Work to complete:
Would you work out how many lines below include the word "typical"? Only that number is wanted.

== == ==

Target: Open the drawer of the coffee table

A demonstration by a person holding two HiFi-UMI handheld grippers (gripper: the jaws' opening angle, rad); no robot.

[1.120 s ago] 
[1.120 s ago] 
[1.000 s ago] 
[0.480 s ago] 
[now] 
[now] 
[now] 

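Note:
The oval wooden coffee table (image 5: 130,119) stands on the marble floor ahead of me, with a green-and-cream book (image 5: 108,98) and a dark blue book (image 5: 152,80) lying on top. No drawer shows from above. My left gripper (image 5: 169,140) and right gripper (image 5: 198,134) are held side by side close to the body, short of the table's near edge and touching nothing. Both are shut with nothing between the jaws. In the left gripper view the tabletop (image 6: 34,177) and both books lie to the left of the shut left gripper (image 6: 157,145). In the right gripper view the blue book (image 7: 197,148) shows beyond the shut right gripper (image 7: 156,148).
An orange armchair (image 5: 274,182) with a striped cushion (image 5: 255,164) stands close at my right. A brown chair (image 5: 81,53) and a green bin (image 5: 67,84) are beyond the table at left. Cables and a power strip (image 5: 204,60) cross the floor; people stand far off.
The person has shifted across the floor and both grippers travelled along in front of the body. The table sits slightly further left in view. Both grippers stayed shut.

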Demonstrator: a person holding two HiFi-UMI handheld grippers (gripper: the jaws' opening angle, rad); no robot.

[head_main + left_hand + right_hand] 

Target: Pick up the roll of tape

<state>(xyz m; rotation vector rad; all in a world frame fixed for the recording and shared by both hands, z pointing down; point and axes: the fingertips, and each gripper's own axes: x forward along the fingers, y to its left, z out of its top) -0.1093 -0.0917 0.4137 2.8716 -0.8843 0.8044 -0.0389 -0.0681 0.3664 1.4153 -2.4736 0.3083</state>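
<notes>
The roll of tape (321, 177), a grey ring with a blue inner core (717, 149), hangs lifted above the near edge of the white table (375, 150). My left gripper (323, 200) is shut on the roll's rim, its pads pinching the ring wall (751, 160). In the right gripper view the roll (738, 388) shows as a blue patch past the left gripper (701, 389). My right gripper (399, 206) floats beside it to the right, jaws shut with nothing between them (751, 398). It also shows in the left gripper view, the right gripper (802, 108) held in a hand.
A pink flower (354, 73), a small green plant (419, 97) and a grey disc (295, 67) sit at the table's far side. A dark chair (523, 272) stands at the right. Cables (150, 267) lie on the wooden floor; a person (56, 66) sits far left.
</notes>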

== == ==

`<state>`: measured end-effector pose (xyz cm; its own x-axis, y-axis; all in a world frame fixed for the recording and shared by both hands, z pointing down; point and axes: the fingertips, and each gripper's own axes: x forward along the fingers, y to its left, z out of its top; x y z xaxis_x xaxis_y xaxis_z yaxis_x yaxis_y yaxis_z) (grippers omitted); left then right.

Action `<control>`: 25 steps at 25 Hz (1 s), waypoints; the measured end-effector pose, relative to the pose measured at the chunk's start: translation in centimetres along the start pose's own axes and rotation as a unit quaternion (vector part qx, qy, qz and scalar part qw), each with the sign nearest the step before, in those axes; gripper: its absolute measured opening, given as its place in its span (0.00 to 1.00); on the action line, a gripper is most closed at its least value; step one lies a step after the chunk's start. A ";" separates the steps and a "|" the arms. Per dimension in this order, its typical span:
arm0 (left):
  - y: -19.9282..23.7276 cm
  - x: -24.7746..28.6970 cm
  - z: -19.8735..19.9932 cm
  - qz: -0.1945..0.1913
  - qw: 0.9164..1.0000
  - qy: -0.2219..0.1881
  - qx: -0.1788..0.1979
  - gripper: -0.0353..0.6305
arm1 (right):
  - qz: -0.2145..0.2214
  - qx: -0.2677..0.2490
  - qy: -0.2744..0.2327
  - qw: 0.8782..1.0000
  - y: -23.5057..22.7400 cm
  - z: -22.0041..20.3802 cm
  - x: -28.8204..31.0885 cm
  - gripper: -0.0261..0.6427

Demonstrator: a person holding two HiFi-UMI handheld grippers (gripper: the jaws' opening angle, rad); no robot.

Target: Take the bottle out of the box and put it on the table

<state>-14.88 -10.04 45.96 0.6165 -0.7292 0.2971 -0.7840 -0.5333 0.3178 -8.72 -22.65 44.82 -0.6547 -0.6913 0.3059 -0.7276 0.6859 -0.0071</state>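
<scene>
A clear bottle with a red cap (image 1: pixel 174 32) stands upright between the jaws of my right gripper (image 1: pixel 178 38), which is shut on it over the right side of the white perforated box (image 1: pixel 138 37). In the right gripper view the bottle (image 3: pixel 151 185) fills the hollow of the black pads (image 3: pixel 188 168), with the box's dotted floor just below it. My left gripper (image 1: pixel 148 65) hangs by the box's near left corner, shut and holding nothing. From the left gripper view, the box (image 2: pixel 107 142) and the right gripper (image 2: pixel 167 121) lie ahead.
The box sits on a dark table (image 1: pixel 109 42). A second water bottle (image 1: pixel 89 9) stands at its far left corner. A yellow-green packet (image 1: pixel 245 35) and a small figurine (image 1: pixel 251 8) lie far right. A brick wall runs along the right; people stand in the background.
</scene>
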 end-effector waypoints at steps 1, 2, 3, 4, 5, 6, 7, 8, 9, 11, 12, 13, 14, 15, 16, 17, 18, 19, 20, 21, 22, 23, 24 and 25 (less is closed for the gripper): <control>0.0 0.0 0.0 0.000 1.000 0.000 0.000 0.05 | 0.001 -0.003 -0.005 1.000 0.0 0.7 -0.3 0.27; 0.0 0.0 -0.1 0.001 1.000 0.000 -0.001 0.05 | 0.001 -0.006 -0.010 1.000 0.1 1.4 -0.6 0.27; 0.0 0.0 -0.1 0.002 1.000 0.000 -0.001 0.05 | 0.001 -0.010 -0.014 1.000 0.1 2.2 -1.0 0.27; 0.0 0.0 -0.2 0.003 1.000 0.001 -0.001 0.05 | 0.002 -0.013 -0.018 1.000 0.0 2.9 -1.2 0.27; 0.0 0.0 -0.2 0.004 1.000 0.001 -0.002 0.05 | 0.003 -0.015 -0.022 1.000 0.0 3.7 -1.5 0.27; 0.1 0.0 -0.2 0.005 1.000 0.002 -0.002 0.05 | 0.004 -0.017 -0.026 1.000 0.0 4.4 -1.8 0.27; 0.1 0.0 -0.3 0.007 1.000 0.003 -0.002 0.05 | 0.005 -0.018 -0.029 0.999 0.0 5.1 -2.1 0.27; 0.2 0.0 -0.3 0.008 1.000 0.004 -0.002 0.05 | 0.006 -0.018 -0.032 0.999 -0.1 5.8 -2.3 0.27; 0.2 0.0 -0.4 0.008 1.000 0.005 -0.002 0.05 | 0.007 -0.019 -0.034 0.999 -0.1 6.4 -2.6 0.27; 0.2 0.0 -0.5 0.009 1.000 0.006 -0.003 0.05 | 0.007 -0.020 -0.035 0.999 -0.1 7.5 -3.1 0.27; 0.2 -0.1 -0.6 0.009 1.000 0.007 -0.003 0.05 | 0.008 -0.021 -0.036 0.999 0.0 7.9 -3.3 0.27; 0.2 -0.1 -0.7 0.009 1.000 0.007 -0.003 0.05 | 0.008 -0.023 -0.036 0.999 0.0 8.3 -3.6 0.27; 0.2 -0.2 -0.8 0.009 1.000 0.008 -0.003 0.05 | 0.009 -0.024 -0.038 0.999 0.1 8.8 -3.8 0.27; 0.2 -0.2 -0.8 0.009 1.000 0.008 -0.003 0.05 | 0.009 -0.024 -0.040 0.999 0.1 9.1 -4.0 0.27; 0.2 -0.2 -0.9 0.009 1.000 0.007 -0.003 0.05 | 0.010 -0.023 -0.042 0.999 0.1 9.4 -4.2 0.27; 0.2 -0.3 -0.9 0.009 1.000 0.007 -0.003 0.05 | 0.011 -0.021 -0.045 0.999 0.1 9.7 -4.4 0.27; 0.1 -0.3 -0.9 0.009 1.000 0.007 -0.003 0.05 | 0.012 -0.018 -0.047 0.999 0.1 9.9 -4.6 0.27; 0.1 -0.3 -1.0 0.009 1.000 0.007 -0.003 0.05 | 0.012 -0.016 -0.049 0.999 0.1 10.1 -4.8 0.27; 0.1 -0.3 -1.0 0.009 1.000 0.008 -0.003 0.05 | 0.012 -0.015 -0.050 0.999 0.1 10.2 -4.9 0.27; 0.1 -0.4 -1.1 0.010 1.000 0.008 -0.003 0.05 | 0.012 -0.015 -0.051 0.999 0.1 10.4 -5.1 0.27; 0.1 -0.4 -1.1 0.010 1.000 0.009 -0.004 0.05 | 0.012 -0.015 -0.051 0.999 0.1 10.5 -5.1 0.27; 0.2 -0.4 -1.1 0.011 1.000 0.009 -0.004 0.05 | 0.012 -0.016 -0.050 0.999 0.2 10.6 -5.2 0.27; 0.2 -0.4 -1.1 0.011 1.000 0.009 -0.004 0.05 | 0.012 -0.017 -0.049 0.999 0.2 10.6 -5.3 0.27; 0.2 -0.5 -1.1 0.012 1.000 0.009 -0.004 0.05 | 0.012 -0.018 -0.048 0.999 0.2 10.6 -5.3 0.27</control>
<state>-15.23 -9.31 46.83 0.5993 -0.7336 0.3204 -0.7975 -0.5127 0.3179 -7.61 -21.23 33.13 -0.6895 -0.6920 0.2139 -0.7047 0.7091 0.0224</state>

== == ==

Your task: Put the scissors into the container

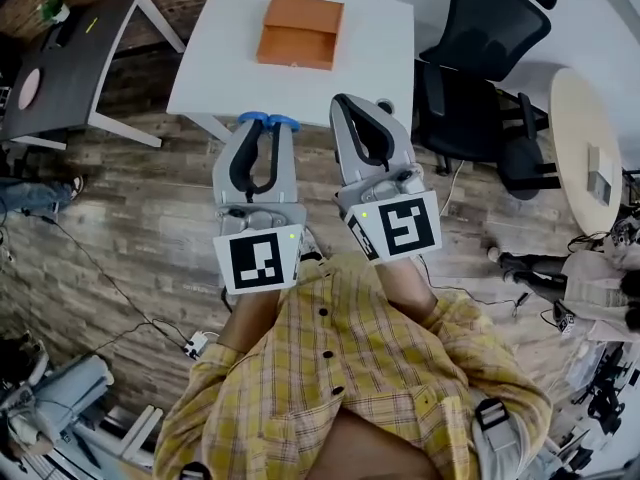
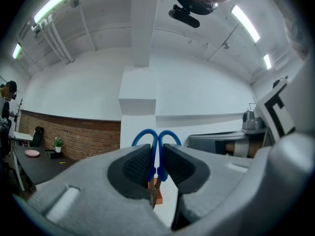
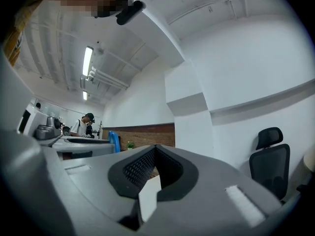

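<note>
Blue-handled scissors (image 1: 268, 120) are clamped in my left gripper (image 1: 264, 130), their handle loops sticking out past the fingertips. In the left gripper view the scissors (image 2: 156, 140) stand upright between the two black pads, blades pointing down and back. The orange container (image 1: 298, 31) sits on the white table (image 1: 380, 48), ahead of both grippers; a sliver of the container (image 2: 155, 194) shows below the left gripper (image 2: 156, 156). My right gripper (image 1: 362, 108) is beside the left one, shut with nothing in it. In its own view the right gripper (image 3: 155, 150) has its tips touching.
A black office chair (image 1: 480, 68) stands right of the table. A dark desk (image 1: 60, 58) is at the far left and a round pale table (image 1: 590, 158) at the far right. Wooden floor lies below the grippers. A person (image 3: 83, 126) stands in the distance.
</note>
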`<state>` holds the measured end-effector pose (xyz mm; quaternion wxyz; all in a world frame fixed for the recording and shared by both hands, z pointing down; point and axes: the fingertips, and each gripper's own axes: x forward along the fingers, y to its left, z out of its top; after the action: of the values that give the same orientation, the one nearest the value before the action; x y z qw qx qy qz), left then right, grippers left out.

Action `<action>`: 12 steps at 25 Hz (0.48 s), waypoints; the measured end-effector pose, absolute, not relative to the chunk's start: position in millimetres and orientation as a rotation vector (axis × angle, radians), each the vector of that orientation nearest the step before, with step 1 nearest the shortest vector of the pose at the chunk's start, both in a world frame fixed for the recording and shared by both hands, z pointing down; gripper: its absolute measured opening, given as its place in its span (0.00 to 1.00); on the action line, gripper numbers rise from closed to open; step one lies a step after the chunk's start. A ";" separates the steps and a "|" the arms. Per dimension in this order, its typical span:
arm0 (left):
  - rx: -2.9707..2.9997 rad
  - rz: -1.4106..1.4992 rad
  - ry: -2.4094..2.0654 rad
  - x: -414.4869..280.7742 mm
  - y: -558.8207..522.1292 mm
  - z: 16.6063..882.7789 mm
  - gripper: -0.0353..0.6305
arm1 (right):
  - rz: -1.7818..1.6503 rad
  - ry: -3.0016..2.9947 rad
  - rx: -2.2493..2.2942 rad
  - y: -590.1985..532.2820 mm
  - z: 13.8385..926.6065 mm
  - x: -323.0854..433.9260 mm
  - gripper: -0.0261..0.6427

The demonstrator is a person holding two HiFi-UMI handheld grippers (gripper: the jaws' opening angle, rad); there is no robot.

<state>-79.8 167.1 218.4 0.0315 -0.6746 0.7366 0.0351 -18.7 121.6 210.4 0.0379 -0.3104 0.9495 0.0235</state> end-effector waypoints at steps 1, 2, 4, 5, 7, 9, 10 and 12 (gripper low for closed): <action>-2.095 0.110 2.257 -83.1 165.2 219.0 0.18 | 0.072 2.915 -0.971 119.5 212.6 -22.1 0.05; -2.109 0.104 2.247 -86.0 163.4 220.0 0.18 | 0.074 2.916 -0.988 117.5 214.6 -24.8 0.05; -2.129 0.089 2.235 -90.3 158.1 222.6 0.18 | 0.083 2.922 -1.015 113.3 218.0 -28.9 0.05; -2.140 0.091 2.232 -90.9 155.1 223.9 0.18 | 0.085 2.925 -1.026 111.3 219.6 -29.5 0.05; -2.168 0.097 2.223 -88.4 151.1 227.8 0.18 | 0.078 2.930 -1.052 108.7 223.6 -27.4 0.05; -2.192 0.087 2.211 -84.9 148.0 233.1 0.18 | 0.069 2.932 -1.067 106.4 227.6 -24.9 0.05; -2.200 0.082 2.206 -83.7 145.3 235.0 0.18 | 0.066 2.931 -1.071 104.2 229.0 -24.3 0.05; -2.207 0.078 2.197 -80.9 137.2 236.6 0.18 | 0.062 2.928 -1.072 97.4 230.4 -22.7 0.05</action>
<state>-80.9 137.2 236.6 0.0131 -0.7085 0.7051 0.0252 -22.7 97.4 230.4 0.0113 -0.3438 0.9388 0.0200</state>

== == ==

Answer to the exercise:
2